Егор захлопал в ладоши, встал и объявил громко:
- Ребята, не клюйте носом! Давайте на речку! Я - за перевозчика.
- И я, ребята, подвезу.  – Сказал Терехов, и добавил, встав рядом с Егором, - В воду хочется.
- На двух флайерах все не улетим….
-  Сядете на крыльях!
- А так можно?…
- Со мною можно! Без меня нельзя!
- У Егора набор спасательных поясов и страховочных канатов? – проговорил  Терехов, с непонятной интонацией: то ли спрашивает, то ли утверждает.
- Так точно!- подтвердил Егор, и добавил радостно, - даже можно падать. По одному разу….
До речки долетели - успели к самому рассвету. Никто не упал,  даже не пытался.
Встретив рассвет, все бросились в реку.
Даже майор,  переглянувшись, с Егором  - не выдержали. Вояки, покряхтев, сбросили одёжи, и пошли степенно в баламученную бывшими школярами реку.
Они кружили долго, без брызг – мудрые тюлени - вокруг гурьбы  и гогота молодняка.  Предпоследним из воды вылез Егор, Терехов – последним. И, только целующаяся парочка,  застрявшая на берегу,  увидела мельком спину майора, и страшные шрамы на ней…
Дома Егора ждал чай и три румяные подруги – Машка, Дашка и Сонька  - видно, что девченки уже и в баню после речки успели.
- Маш,… я, вот что думаю… Может, ну, его-  этот отпуск? Ты со следующей недели на соц выселках пропадать будешь, а мне что делать? Всех и так увидел: поговорил, поел, попил…  Выйду-ка я на службу … Кстати! Залети к Михал Иванычу на хутор – за мёдом…
- Я же тебя и рассмотреть, толком не успела…
- Маш, да я ж здесь рядом буду. Законные выходные – дома. Клянусь!

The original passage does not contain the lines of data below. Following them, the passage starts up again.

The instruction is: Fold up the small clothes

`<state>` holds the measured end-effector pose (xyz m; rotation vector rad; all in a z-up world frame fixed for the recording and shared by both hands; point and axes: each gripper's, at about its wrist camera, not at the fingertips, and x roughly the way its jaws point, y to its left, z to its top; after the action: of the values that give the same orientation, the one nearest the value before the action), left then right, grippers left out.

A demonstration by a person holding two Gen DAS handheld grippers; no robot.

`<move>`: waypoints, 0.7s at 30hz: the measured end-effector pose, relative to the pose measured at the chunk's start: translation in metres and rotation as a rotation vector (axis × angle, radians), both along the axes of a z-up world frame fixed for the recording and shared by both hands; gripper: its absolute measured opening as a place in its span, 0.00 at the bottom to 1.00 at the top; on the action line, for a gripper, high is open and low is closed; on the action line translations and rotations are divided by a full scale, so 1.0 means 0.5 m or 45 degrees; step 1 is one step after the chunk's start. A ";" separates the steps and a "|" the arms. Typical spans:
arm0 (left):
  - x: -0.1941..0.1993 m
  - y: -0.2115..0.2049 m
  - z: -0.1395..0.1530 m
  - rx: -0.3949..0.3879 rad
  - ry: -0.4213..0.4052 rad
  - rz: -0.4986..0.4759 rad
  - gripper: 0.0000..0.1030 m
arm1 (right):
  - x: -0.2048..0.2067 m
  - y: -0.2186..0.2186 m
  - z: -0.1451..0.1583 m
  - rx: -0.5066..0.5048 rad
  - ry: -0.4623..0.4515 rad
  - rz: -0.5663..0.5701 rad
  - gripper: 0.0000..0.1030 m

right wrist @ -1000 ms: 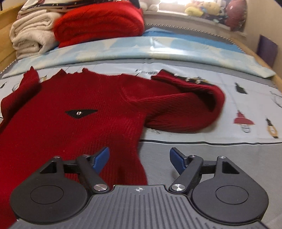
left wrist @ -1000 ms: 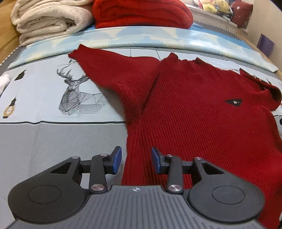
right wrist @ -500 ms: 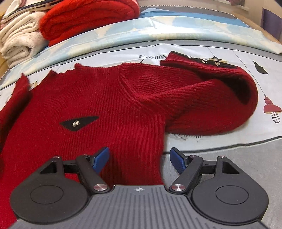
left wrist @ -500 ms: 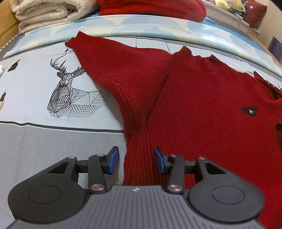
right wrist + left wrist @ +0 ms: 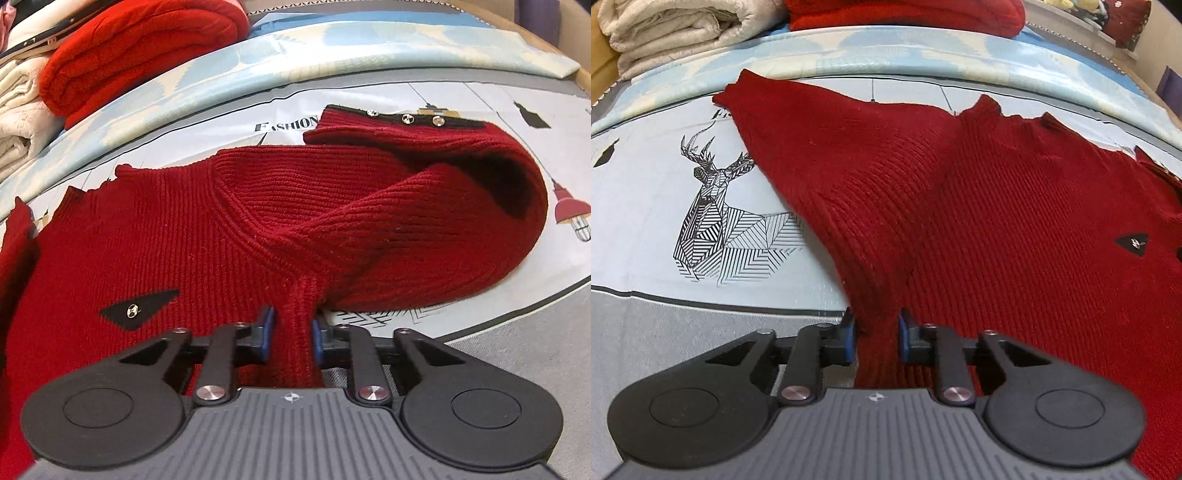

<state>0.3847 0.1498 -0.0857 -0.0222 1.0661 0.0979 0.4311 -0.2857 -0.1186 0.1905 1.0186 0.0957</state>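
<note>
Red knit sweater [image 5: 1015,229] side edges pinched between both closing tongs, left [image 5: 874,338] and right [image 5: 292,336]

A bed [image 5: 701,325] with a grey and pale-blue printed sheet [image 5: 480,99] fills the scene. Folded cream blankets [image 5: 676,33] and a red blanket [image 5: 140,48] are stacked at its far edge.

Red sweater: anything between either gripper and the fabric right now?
Nothing visible. The left gripper is closing with the red sweater side edge bunched between its pads, and the right gripper is closing the same way on the opposite side edge. No other item sits in either pinch.
</note>
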 end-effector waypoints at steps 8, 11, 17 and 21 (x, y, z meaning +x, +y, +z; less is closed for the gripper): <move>0.028 -0.010 -0.002 0.025 -0.032 0.017 0.20 | -0.002 -0.003 0.013 -0.034 -0.042 -0.013 0.14; 0.041 -0.019 -0.004 0.032 -0.052 0.018 0.20 | -0.002 -0.015 0.019 -0.024 -0.052 -0.043 0.12; 0.072 -0.049 -0.005 0.059 -0.123 -0.028 0.19 | -0.008 -0.047 0.029 -0.047 -0.062 -0.114 0.10; 0.088 -0.072 -0.005 0.051 -0.190 -0.053 0.19 | -0.009 -0.076 0.036 -0.108 -0.078 -0.195 0.10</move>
<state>0.4288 0.1139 -0.0879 0.0283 0.9150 0.0787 0.4264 -0.3239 -0.1005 0.1862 0.9423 -0.0805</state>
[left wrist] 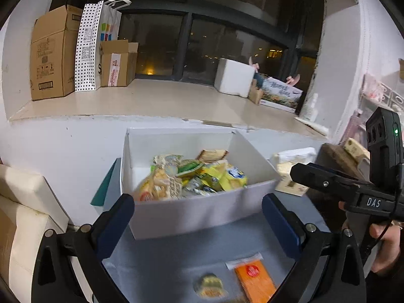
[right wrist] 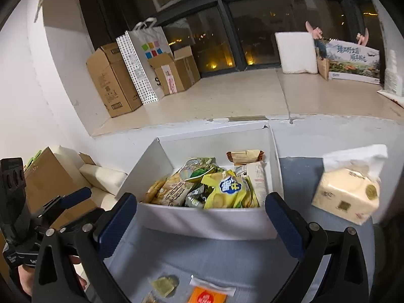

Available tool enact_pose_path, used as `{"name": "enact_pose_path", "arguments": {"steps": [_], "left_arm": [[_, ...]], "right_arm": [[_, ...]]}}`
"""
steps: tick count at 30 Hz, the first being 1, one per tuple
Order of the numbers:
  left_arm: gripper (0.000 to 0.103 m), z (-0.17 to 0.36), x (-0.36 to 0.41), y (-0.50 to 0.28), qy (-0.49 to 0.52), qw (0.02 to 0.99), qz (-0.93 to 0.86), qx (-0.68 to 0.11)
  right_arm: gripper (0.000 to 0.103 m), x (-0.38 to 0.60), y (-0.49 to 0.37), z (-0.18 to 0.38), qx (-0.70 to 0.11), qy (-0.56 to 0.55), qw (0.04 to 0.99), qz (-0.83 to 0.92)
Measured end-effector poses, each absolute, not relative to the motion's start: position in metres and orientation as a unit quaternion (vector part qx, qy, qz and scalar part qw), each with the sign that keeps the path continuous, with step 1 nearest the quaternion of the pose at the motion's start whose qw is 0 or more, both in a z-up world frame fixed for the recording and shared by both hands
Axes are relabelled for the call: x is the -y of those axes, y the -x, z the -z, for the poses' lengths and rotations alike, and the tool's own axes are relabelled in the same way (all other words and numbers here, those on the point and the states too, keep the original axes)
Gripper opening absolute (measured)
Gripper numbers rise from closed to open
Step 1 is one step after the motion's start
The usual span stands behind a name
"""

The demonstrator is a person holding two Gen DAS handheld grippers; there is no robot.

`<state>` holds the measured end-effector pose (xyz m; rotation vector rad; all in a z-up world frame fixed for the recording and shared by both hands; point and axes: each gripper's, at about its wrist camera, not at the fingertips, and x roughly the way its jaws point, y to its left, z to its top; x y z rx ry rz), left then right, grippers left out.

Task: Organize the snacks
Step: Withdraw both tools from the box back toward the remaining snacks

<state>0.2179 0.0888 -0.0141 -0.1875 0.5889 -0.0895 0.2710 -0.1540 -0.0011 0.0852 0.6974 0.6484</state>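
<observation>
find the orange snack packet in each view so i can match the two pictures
Left wrist: orange snack packet lies low, right of centre, on the grey tabletop, nearer than the white box.
Right wrist: orange snack packet sits at the bottom edge, centre, partly cut off.
Shared landmark: the white box of snacks, just beyond the packet.

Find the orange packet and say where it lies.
The orange packet lies on the grey tabletop in front of the white box, outside it, low in both wrist views, with a small yellow-green snack just to its left.
</observation>
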Motion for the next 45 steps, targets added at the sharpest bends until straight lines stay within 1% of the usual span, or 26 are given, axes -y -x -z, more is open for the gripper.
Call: {"name": "enact_pose_path", "arguments": {"steps": [6,11,16,23,28,33,38,45], "left_arm": [[0.103,0.019,-0.076,-0.171,0.104,0.944,0.067,-0.304],[0.103,0.025,-0.052,-0.129,0.064,0.947,0.069,-0.306],[0.103,0.025,-0.039,-0.090,0.072,0.952,0.072,-0.290],[0.103,0.034,-0.021,-0.058,0.077,0.950,0.077,-0.293],[0.103,0.042,-0.011,-0.047,0.079,0.945,0.086,-0.304],[0.103,0.046,-0.013,-0.040,0.084,0.946,0.075,-0.304],[0.103,0.047,-0.019,-0.035,0.094,0.946,0.065,-0.304],[0.103,0.047,-0.026,-0.030,0.105,0.945,0.051,-0.304]], "right_arm": [[0.103,0.181,-0.219,-0.003,-0.316,-0.053,0.895,-0.309],[0.103,0.211,-0.176,0.001,-0.313,-0.088,0.894,-0.307],[0.103,0.241,-0.130,0.011,-0.296,-0.085,0.908,-0.285],[0.103,0.272,-0.089,0.030,-0.325,-0.094,0.904,-0.263],[0.103,0.270,-0.069,0.037,-0.332,-0.064,0.905,-0.258],[0.103,0.270,-0.052,0.033,-0.316,-0.035,0.913,-0.255],[0.103,0.275,-0.050,0.032,-0.314,-0.040,0.914,-0.253],[0.103,0.270,-0.057,0.046,-0.341,-0.035,0.907,-0.246]]}}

- То есть, мы будем, как самая настоящая семья!?
- Он самая…
- Когда улетаешь? Завтра, послезавтра?
- Зачем? Сегодня.
- А –а, а я думаю: зачем  этот разговор,  в семь утра… Чтоб на службу не опоздать!
- Ты не обижайся…
- Я и не обижаюсь…. Девчонки, разве по мне видно, что я обижаюсь?
- Нет, Маша, не видно.
-  Маша, ты не обижаешься. Ты, Маша, в ярости.
- Кстати, Егор Георгиевич, вы, когда  из Оренбурга звонили, помните?
- Ну, звонил…
- Маша вас простит, я уверена. Вы только скажите, а что за мужчина с вами рядом стоял?
- Дарья! Прекрати!
-Со мной стоял? В Оренбурге? Когда я домой собрался?
- Да, да! Когда сказали, что на выпускной успеете!
- Со мной стоял… Со мной был… Тимофей, наш инфор, разведчик…
- Примечательный молодой человек, товарищ Егор.
- Согласен, госпожа Дарья. Очень примечательный. Исключительно.
Вспомнился Тимофей, вспомнился Оренбург, и, вдруг изморозью по извилинам – он вспомнил маленького человечка на пригорке рядом с режиссёром. В Оренбурге он его видел! Тогда пропал эсминец, после пропала сверхмощная энергетическая батарея с боевого корабля, а до этого он  «потерял» бумажник с удостоверением,  соц картой и предписанием к месту службы… Там, там был этот невзрачный человечек, и утром это он, безусловно, отирался возле Егорова флайера!
И уже без всякой логической связи ему представились особые территории  и поселения  – вид сверху - где он начнет службу уже сегодня. Защемило сердце  и подумалось:
«Что то будет…»
……
Конец первой книги (как первой части романа).